THE TASK >>
Only certain lines below are wanted: those starting at the line containing "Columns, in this" and ending at the line containing "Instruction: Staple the", both included, each retyped exactly.

[SUPPLIED DATA Boundary: Start]

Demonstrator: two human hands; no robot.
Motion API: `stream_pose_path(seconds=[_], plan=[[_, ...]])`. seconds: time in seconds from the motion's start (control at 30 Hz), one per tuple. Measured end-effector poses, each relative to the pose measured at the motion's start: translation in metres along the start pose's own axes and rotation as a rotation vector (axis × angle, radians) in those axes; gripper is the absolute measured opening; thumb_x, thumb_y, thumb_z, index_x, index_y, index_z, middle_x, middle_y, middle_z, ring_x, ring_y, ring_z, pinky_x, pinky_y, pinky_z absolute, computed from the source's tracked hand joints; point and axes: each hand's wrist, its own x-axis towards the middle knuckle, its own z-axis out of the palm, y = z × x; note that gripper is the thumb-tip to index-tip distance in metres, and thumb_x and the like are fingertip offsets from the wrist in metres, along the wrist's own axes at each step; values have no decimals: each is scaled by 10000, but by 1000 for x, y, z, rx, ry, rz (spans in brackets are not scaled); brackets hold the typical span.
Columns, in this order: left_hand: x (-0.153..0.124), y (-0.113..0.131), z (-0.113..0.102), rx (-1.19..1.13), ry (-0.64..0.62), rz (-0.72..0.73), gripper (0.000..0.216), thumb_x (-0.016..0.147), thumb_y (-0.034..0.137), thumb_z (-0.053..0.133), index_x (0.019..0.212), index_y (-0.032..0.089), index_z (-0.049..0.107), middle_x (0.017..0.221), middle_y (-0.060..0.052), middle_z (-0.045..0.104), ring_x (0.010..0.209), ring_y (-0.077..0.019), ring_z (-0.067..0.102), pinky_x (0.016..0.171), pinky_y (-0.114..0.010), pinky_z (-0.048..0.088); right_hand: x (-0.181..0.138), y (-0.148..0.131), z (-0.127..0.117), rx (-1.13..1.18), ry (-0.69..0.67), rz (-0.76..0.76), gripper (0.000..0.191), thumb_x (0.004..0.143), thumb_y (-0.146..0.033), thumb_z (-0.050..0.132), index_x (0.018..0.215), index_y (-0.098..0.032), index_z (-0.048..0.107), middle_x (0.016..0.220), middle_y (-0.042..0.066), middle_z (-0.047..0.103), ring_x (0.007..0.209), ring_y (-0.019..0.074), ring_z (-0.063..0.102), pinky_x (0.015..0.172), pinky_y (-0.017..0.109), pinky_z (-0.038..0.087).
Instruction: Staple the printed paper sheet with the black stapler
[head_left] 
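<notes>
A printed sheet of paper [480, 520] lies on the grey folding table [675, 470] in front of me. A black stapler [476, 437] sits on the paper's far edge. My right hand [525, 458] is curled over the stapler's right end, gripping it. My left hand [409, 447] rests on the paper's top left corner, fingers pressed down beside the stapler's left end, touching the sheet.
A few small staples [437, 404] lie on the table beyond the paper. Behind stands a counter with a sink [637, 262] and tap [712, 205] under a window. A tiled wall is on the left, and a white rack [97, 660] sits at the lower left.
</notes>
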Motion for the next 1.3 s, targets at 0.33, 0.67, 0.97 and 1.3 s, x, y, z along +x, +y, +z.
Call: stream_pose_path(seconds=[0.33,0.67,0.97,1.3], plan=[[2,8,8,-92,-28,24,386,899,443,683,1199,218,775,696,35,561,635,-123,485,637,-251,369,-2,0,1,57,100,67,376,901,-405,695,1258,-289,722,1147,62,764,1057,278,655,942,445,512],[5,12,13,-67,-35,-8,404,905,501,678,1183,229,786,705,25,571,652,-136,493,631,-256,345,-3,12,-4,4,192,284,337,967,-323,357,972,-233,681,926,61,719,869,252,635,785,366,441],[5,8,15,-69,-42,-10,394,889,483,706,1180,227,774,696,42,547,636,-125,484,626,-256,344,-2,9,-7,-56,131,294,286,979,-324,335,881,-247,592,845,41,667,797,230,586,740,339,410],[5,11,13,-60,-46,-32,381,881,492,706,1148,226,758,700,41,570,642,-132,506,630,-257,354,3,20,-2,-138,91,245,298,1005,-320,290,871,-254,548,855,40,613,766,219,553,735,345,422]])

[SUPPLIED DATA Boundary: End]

SOLUTION BELOW >>
Columns, in this order: left_hand: x (-0.153..0.124), y (-0.113..0.131), z (-0.113..0.102), rx (-1.19..1.13), ry (-0.64..0.62), rz (-0.72..0.73), gripper (0.000..0.216), thumb_x (-0.016..0.147), thumb_y (-0.034..0.137), thumb_z (-0.053..0.133), index_x (0.019..0.212), index_y (-0.032..0.089), index_z (-0.049..0.107), middle_x (0.017..0.221), middle_y (-0.060..0.052), middle_z (-0.045..0.104), ring_x (0.010..0.209), ring_y (-0.077..0.019), ring_z (-0.067..0.102), pinky_x (0.016..0.171), pinky_y (-0.114..0.010), pinky_z (-0.048..0.088); right_hand: x (-0.181..0.138), y (-0.148..0.131), z (-0.127..0.117), rx (-1.13..1.18), ry (-0.69..0.67), rz (-0.76..0.76), gripper (0.000..0.191), thumb_x (0.004..0.143), thumb_y (-0.146..0.033), thumb_z (-0.050..0.132), index_x (0.018..0.215), index_y (-0.098..0.032), index_z (-0.048..0.107), middle_x (0.016..0.220), middle_y (-0.042..0.066), middle_z (-0.047..0.103), ring_x (0.007..0.209), ring_y (-0.019..0.074), ring_z (-0.063..0.102), pinky_x (0.015..0.172), pinky_y (-0.017..0.109), pinky_z (-0.038..0.087).
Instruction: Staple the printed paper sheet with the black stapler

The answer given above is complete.